HIV-positive man goes public to fight stigma

SINGAPORE - Avin Tan has HIV, and he wants you to know it.

The 27-year-old told The Sunday Times that he hopes to show that people living with HIV can lead normal lives.

He also wants to fight for the rights of the HIV-positive community, and believes this should start with him.

And the single, part-time student, who is studying for a degree in communications, thinks that by putting a face - his face - to the illness, more people will come to embrace those who have the virus, and put an end to the stigma.

He first publicly declared his HIV status at a recent Aids conference here. Since then, he has received much support from friends and family.

Mr Tan was diagnosed with HIV about three years ago, when he was just 24 and about to embark on a diploma course.

Then already working with Action For Aids (AFA), he knew of the importance of regular testing, which he did every three to six months.

It was through one of these voluntary tests that he found out he had the virus. He contracted it from his then partner, who he had been with for five years.

"I didn't think too much about it at first. But I accepted it, didn't dwell on it too much, and started treatment immediately," he said.

Mr Tan chose to tell just a few close friends, and took about a year to figure out how and when to tell his parents.

Some friends have stopped contacting him since he disclosed his HIV-positive status.

However, he believes the discrimination is unintentional and that they just do not know how to deal with it.

On his part, the diagnosis sank in only about a year later, triggered by what he saw in a television show. 

Shocked but supportive

Coming out

In an episode of a drama serial, a character meets with an accident.

When someone offers help, he refuses it as he is HIV-positive and knows his blood is infectious.

It struck Mr Tan, who broke down and cried uncontrollably.

He said: "The condition became real to me, and made me realise that in such a situation, I would have to disclose my status to someone I don't know, or to someone I know, like my parents. It was not just about me any more."

He eventually decided to tell his parents by introducing the topic of HIV in conversations with them.

When he finally told them, they were shocked but very supportive.

His parents also supported him when he expressed a desire to go public with his HIV-positive status.

It was a decision he grappled with for more than a year, ever since he helped film-maker Royston Tan with an AFA-commissioned video clip which sought to get people to talk about HIV.

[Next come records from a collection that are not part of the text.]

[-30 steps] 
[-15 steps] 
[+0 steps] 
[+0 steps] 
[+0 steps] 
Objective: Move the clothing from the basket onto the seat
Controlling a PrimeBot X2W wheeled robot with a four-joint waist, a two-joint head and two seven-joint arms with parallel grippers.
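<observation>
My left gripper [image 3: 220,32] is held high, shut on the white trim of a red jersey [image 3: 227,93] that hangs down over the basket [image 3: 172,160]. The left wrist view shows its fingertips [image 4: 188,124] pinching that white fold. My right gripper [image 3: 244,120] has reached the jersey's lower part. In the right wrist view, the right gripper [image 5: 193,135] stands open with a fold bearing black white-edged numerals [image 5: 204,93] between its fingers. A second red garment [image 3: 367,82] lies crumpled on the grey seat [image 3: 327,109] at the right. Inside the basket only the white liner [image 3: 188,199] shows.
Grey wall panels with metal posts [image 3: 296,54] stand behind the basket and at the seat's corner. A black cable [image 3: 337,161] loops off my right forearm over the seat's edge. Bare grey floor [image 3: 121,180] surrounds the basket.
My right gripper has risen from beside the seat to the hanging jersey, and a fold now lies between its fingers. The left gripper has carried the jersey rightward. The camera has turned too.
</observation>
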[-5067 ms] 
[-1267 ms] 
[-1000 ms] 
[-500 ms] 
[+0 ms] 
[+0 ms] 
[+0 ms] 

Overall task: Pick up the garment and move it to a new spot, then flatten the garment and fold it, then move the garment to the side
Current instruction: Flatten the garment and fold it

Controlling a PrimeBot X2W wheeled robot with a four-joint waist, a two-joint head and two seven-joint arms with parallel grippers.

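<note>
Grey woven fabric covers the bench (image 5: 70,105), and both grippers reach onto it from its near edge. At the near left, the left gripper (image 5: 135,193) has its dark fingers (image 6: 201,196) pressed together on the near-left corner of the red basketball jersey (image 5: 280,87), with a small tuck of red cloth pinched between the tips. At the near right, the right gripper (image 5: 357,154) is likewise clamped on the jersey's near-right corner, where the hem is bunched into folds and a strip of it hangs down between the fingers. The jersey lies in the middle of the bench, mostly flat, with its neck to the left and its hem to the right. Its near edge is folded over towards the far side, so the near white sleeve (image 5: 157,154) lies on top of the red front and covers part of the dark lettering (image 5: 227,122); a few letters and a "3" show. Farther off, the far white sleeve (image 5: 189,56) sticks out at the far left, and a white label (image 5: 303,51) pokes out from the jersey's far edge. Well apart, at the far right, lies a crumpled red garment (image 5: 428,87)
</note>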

Of all the HIV-positive people they approached to talk about their condition on screen, only four agreed to do so, and only on the condition of anonymity.

By coming out, he wants to give the condition a voice, with the ultimate aim of reducing stigma and discrimination while telling those at risk to get tested.

And he wants to show that he is a prime example of someone living a full life, with medical help.

Other than having to take his medicine daily and avoiding half- cooked or raw food, he seldom falls ill, despite juggling long hours at work and studying for a part-time degree.

Mr Tan now oversees campaigns and event projects full time at AFA.

He is not certain what the future holds but he wants to help in the fight against workplace discrimination, as he knows of people who were fired because of their HIV status.

The risk of not being able to find a job, in the light of their experience, is now more real to him.

He said: "If no one is going to fight for my rights, and no one is willing to step forward, then I might as well do it myself. It's not right for me to just rely on HIV-negative friends to fight the battle against stigma."